Could she be inhaling to much water while swimming? My dogs, especially my golden pee a lot more after they swim. If he has a bigger ball I notice it less because less water gets in. On days they swim I let them out way more often to avoid accidents and they literally will pee every time like they haven't gone out in 8 hours.

I never thought incontinence and never treated it as such because I can actually see that they are taking in water when they swim.

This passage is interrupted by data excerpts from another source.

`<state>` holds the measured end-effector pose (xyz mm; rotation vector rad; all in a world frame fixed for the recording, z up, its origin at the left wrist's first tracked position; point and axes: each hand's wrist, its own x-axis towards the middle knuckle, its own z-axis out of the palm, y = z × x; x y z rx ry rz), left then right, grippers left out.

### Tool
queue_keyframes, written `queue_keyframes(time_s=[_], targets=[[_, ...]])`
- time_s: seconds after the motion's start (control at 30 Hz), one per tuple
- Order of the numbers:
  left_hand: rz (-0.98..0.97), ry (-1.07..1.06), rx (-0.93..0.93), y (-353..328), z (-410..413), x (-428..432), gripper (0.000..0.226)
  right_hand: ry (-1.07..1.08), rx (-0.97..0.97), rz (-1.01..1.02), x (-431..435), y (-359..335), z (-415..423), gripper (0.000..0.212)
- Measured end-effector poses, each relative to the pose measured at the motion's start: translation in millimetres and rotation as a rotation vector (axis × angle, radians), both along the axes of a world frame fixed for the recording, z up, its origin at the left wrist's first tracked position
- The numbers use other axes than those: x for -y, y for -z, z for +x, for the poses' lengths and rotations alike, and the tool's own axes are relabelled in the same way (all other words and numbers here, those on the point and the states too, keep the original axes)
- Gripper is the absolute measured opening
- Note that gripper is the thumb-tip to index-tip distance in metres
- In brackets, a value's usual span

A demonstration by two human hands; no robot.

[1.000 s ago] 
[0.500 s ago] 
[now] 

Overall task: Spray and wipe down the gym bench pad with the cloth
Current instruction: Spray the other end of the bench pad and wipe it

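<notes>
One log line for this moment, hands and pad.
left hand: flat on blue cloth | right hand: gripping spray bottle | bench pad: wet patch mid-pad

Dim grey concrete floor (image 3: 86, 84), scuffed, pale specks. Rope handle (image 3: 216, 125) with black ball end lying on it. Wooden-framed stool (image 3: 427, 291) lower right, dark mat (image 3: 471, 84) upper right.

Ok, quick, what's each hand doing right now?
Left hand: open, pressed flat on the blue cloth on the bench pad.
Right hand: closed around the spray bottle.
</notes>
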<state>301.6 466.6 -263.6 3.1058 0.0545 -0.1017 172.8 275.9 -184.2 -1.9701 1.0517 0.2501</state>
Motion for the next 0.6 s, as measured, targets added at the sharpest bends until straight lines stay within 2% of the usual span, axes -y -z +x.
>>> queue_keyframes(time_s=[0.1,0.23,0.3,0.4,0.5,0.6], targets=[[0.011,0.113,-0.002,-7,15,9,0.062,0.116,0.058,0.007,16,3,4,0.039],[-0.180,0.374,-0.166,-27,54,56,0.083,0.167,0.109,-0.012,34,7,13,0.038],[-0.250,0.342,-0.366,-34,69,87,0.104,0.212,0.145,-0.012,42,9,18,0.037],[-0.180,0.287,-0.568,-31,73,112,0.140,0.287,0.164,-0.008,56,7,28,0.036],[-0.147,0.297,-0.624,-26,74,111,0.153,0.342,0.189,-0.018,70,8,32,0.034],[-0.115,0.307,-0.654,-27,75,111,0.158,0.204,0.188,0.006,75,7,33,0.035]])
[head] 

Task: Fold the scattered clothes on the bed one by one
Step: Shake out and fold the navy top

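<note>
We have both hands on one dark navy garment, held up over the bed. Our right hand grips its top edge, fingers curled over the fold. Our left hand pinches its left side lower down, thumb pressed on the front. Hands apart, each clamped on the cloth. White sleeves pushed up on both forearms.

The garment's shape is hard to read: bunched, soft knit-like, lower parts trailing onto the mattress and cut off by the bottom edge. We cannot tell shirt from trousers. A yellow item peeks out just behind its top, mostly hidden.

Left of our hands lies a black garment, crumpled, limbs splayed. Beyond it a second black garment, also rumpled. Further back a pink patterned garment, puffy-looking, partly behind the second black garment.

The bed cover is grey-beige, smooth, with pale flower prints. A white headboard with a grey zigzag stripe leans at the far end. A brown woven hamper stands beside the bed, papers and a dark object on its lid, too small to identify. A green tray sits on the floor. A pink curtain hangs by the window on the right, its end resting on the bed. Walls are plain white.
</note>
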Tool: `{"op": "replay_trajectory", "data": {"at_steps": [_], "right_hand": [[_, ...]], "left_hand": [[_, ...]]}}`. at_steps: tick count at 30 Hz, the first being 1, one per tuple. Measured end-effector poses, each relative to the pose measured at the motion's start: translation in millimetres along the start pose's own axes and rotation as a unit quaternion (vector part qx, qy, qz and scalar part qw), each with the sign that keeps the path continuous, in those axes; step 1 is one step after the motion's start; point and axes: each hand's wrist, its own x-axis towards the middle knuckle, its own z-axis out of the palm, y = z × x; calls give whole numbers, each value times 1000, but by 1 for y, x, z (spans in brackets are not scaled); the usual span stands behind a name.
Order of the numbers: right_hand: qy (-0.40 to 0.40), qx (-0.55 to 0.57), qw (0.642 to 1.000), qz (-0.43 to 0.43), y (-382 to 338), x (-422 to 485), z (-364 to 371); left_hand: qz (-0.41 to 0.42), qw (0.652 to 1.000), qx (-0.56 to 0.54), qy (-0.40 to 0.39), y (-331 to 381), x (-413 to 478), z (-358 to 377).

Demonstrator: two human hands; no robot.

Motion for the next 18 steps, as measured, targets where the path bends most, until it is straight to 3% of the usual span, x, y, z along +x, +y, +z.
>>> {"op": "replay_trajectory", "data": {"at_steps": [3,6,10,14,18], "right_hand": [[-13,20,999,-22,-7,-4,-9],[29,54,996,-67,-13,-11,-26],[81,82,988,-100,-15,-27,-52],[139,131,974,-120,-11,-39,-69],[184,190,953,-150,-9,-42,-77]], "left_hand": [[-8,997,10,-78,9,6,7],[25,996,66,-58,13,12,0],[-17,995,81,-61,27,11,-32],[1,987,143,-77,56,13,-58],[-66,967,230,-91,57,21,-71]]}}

They also have a brace that goes around the neck so that water doesn't get into the ears and it also helps them keep their heads higher up while swimming.


----------



## Gretchen (Jan 20, 2011)

llombardo said:


> Could she be inhaling to much water while swimming? My dogs, especially my golden pee a lot more after they swim. If he has a bigger ball I notice it less because less water gets in. On days they swim I let them out way more often to avoid accidents and they literally will pee every time like they haven't gone out in 8 hours.
> 
> I never thought incontinence and never treated it as such because I can actually see that they are taking in water when they swim.
> 
> They also have a brace that goes around the neck so that water doesn't get into the ears and it also helps them keep their heads higher up while swimming.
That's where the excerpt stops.